Support LoRAs for Q8/Q5/Q4 GGUF Models

what a crazy night of math
2026-04-28 02:01:25 +00:00 · 2024-08-15 05:34:33 -07:00
parent fd0d25ba8a
commit 1bd6cf0e0c
5 changed files with 149 additions and 37 deletions
--- a/backend/patcher/base.py
+++ b/backend/patcher/base.py
@@ -4,10 +4,12 @@
 # are from Forge, implemented from scratch (after forge-v1.0.1), and may have
 # certain level of differences.

+import time
 import torch
 import copy
 import inspect

+from tqdm import tqdm
 from backend import memory_management, utils, operations
 from backend.patcher.lora import merge_lora_to_model_weight

@@ -237,6 +239,8 @@ class ModelPatcher:
        return sd

    def forge_patch_model(self, target_device=None):
+        execution_start_time = time.perf_counter()
+
        for k, item in self.object_patches.items():
            old = utils.get_attr(self.model, k)

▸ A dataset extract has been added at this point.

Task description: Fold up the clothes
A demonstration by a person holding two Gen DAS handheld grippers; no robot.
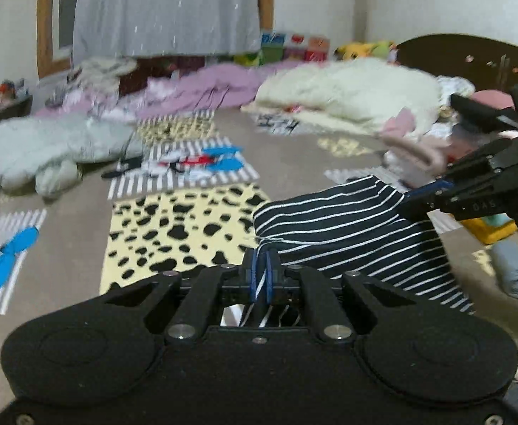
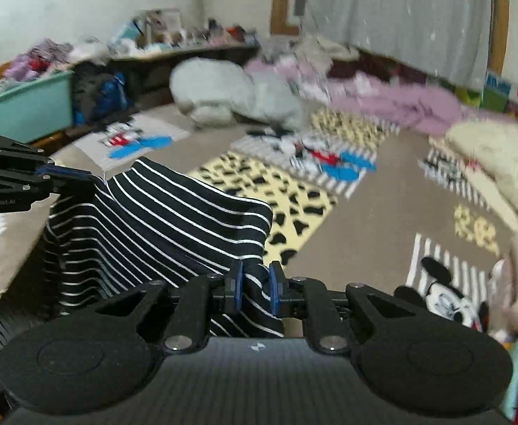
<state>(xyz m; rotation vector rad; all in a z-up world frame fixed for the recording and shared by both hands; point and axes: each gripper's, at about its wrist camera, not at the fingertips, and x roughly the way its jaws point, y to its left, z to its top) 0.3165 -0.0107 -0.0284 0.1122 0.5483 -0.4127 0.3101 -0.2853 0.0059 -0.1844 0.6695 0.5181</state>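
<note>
Garment (image 1: 347, 226) over bedspread (image 1: 82, 248), between grippers; blanket pile (image 1: 347, 92) behind

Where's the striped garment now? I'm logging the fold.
The striped garment hangs between the left gripper and right gripper, over the patterned bedspread.

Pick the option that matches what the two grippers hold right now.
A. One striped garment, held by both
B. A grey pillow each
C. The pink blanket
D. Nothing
A: the left gripper and the right gripper each pinch the black-and-white striped garment, stretched between them.
</note>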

@@ -245,13 +249,16 @@ class ModelPatcher:

            utils.set_attr_raw(self.model, k, item)

-        for key, current_patches in self.patches.items():
+        for key, current_patches in (tqdm(self.patches.items(), desc='Patching LoRAs to Diffusion Model') if len(self.patches) > 0 else self.patches):
            try:
                weight = utils.get_attr(self.model, key)
                assert isinstance(weight, torch.nn.Parameter)
            except:
                raise ValueError(f"Wrong LoRA Key: {key}")

+            weight_original_device = weight.device
+            lora_computation_device = weight.device
+
            if key not in self.backup:
                self.backup[key] = weight.to(device=self.offload_device)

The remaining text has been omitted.